One of the things I heard over and over in the classes I took at the Alzheimer’s Association was about the importance of taking care of ourselves, as caregivers. The analogy was made using the example of preparing for take-off when travelling by air with someone who we will have to help should a problem arise. In that instance, we are repeatedly told by the flight attendants to put our own oxygen mask on first before trying to help others.
That relates when we are caring for someone who has Alzheimer’s as well. Though we’re not flying and don’t literally need an oxygen mask, we need to find ways to take care of ourselves so we can be there for them. As it states on their website, the Alzheimer’s Association notes,
The best thing you can do for the person you are caring for is stay physically and emotionally strong.
As a caregiver, if we were to let ourselves become depleted of energy or patience, we would be ineffective in providing care. Worse yet, that could have a profound effect on our own health. In addition, I noticed that Ron could sense when I was stressed and he was more agitated when that occurred.
Caring for ourselves is different for each of us. I was glad to have daycare programs so I could have time for lunch with friends or just run errands. One of the gentlemen I knew, would go home and work in his wood shop while his wife was at daycare. Some folks hire a person from an agency to watch their loved one at home, either while they are there or when they are away. I was lucky to have family members who could help with that, in addition to others. When I needed a longer break just to have some alone time or to go out of town, I made arrangements for Ron to go to “respite care,” where he stayed at a memory care facility for a week or two.
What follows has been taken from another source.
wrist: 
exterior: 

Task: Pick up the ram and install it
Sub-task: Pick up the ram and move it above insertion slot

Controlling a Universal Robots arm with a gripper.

I attended a monthly support group for caregivers that was offered by the Alzheimer’s Association. I found that very helpful, as it provided a place where we could talk amongst other caregivers to share our ideas and experiences. No one else would have been able to relate to some of the things that we discussed! In addition, the Alzheimer’s Association offered classes that I attended in order to learn more about the disease and even reading their articles at alz.org, helped me navigate the journey more easily.
There are many other ways to take care of ourselves. When I saw things I was doing around the house that could have been done by others, I hired someone to help with household chores and cut the lawn. Nowadays, we can even hire someone to do our grocery shopping and have it delivered. At times, having premade meals delivered may be helpful. Whatever we choose, it’s important to modify the food for our loved one if necessary, based on their ability to chew, swallow, etc., even when we are the cook.
And finally, one of the utmost things to consider as a caregiver, is to respect our own desires and ability to care for our loved one. We may have our own physical limitations or we may not be emotionally cut out for the role. It’s important to recognize and honor those things. Everyone is different.
Of course, everyone’s financial situation is different as well. That must be factored in when considering care. In Courageous Hearts, Appendix 2, relates to issues to consider and resources available in obtaining long-term care.
And finally, I found the quote from Mark Coleman, that I noted in the Introduction of my book, very descriptive of my journey as a caregiver.
It is so often the hard places that encourage us to grow and find the strengths, tenacity, and gifts we may have believed we never had.